Low-lying countries with Australia in their sights
Australia’s carbon footprint per capita is among the highest in the world — 15.4 tonnes during 2014 compared to 16.5 tonnes in the US, according to World Bank figures.
This means its citizens punch well above their weight even if the country’s overall emissions are comparatively low when compared to the likes of the US, Russia and China.
The Pacific island country of Palau has sought an advisory opinion from the International Court of Justice about whether it has a case against other countries for failing to prevent, reduce or control the risk of environmental harm to other states.
It follows threats by nearby Tuvalu in 2002 to take Australia and the US to court for failing to act on emissions.
Federal Environment Minister Josh Frydenberg did not answer if he was concerned by litigation manoeuvres taking place overseas but said Australia’s emissions per capita and per GDP were now at their lowest level in 28 years and were on track to beat its “2020 target by 294 million tonnes”.
“We have ratified the Paris Agreement alongside 170 other countries and we are committed to a strong but responsible 2030 target of 26 to 28 per cent below 2005 levels, which will see a halving of our emission per capita,” he said.
Environmental Defenders Office Queensland chief executive officer Jo Bragg said the nation’s governments were taking a “huge risk” if they failed to implement measures that effectively protected or “cushioned Australian citizens from the reasonably foreseeable impacts of climate change”.
“While we have not seen the breadth or number of civil suits in Australia that have been launched in other countries, government must not be complacent and assume such suits will not be run,” he said.
“Certainly, over the last seven years there have been a number of legal challenges by community groups to government decision-making approval of major thermal coal mines in Queensland and New South Wales.”
Secondary effect of tarnishing reputations
Professor Burdon pointed out that climate change litigation often had the secondary effect of causing reputational damage to big oil companies.
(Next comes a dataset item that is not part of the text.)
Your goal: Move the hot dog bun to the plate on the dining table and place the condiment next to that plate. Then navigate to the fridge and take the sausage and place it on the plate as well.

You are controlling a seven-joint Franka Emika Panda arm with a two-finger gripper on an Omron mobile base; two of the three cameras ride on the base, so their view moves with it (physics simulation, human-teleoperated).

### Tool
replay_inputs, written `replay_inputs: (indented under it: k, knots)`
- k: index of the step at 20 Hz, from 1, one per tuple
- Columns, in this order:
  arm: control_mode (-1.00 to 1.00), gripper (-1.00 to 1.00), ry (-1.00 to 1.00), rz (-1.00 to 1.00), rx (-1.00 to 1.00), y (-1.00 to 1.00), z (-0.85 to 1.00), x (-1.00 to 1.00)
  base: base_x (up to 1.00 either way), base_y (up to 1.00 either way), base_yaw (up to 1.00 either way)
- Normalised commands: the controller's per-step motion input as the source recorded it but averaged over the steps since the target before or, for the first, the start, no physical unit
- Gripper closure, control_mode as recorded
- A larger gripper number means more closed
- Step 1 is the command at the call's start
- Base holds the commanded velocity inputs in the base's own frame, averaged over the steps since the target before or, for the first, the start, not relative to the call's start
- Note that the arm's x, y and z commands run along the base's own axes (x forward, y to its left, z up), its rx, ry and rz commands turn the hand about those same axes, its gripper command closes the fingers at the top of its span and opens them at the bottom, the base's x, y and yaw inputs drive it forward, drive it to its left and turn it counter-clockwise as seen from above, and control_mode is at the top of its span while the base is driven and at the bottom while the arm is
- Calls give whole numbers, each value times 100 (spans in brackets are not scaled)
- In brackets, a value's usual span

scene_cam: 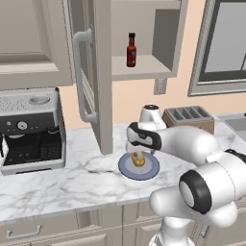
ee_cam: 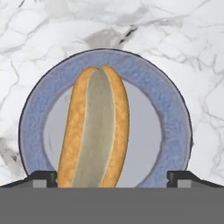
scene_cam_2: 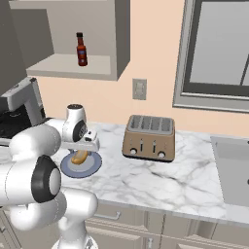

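Reaching forward and bending down at the wrist, the arm holds the gripper [scene_cam: 138, 154] straight above the plate [scene_cam: 149, 170], pointing at the counter. In the hand view the two finger tips [ee_cam: 42, 177] stand wide apart at the plate's near rim, one on each side, with nothing between them but the near end of the hot dog bun [ee_cam: 95, 129]; they grip nothing, though whether either tip brushes the bun is hard to tell from so close.

The plate sits on the marble counter [scene_cam: 62, 185] with bare stone all round it. An open cabinet door [scene_cam: 98, 72] hangs just to its left, a coffee machine [scene_cam: 30, 129] stands further left, and a toaster [scene_cam_2: 149, 138] stands well to the right. The condiment [scene_cam: 131, 50] stands upright on the open cabinet shelf above.

The bun lies on the plate, left of centre in the hand view, golden-tan with its pale split facing up, slightly tilted, far narrower than the blue-grey plate.
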Motion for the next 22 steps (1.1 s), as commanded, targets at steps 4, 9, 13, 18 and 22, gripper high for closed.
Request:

“It’s well documented now that Exxon have known about the risk that their work and their extraction processes have created for climate change for more than 30 years,” Professor Burdon said.
This includes media reports in 2015 about an email written by Exxon’s former climate expert Lenny Bernstein — in response to an inquiry by Ohio University — that revealed the company was aware of carbon dioxide’s contribution to climate change nearly 40 years ago.
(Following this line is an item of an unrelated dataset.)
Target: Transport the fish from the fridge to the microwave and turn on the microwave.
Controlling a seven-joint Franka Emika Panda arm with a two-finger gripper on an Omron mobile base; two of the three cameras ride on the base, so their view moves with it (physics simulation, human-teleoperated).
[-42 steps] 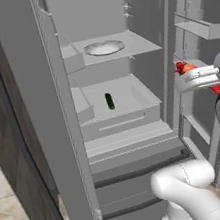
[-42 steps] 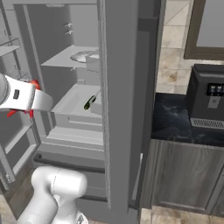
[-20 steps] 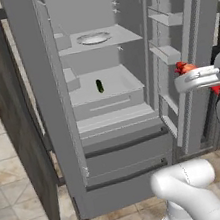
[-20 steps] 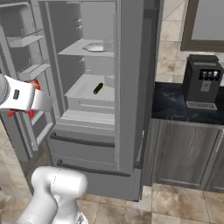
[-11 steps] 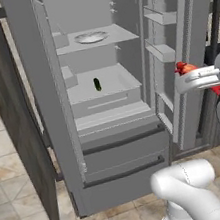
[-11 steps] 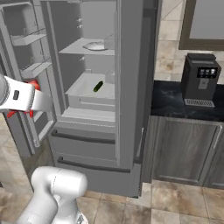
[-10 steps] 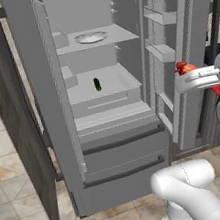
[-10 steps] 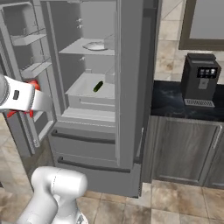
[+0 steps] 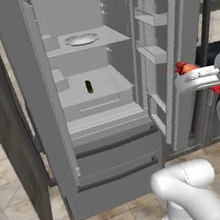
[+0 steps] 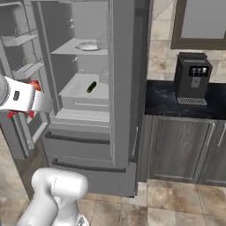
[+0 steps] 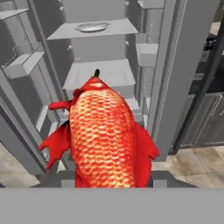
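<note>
Fridge (image 9: pixel 113 147) behind gripper-held (image 9: pixel 179 72) fish (image 11: pixel 103 135)

Red-orange scaly fish (image 11: pixel 103 135) — before the open grey fridge (image 9: pixel 106 107)

A: Any text showing up anywhere, labels, brands, numbers?
B: Nothing readable is showing. The coffee machine (image 10: pixel 192 79) is carrying small panel marks, too blurred to read. The robot's arm has dark markings in the left base view, also illegible.
</note>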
Mr Bernstein wrote to the university’s Institute for Applied and Professional Ethics director that Exxon first became “interested in climate change in 1981 because it was seeking to develop the Natuna gas field off Indonesia”.
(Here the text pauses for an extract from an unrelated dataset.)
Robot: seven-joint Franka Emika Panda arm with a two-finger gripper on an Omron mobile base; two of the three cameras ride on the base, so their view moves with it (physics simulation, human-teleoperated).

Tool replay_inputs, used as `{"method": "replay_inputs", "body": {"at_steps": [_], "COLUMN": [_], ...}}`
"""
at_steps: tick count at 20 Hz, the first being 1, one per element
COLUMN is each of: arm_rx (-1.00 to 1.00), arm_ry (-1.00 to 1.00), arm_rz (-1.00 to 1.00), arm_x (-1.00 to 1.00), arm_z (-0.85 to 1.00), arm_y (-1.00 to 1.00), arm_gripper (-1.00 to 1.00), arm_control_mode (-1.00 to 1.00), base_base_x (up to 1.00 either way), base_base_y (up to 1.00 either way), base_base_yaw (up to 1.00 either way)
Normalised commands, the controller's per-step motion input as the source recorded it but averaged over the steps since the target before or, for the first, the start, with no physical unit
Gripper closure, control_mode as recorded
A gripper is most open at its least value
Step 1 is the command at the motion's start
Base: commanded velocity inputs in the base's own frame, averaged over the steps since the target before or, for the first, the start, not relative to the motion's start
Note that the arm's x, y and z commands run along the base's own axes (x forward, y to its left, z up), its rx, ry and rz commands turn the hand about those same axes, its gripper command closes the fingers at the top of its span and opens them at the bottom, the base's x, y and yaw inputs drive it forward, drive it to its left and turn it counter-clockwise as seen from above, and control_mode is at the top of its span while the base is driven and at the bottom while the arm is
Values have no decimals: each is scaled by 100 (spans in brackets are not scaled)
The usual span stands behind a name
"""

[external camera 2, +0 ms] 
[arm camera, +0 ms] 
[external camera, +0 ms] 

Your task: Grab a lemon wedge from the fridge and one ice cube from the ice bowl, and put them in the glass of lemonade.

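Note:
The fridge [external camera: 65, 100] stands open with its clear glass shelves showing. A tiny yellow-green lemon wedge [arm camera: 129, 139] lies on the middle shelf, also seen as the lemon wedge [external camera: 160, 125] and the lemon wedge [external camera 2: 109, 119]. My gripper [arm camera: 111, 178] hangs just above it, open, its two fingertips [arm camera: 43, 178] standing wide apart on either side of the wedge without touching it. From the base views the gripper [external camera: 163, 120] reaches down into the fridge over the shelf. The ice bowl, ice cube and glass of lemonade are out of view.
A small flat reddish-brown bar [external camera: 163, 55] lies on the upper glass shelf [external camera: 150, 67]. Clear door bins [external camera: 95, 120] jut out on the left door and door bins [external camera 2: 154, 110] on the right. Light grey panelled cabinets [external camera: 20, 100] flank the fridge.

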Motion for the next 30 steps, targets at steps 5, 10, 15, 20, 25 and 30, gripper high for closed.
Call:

“Exxon needed to understand the potential for concerns about climate change to lead to regulation that would affect Natuna and other potential projects,” he wrote.
“They were well ahead of the rest of the industry in this awareness; other companies, such as Mobil, only became aware of the issue in 1988 when it first became a political issue.”
Professor Burdon said that bringing a suit against an organisation like ExxonMobil was also about “hoping you can cause some reputational damage to them, or it could be about trying to halt or delay a project that they’re trying to get through”.
Both BP Australia and the Australian Petroleum Production & Exploration Association declined to comment on the likelihood of facing law suits in Australia.
But even if the evidence supporting anthropogenic climate change continues to increase, Professor Burdon said the primary success of court action will depend on a judge and whether or not they were the right person to understand the science.
“While they strive to be neutral, the judges are still human beings with their own political views and ideas,” he said.
“It’s about trying to get the perfect storm, get the right case with the right set of data with a judge who’s open to the argument.”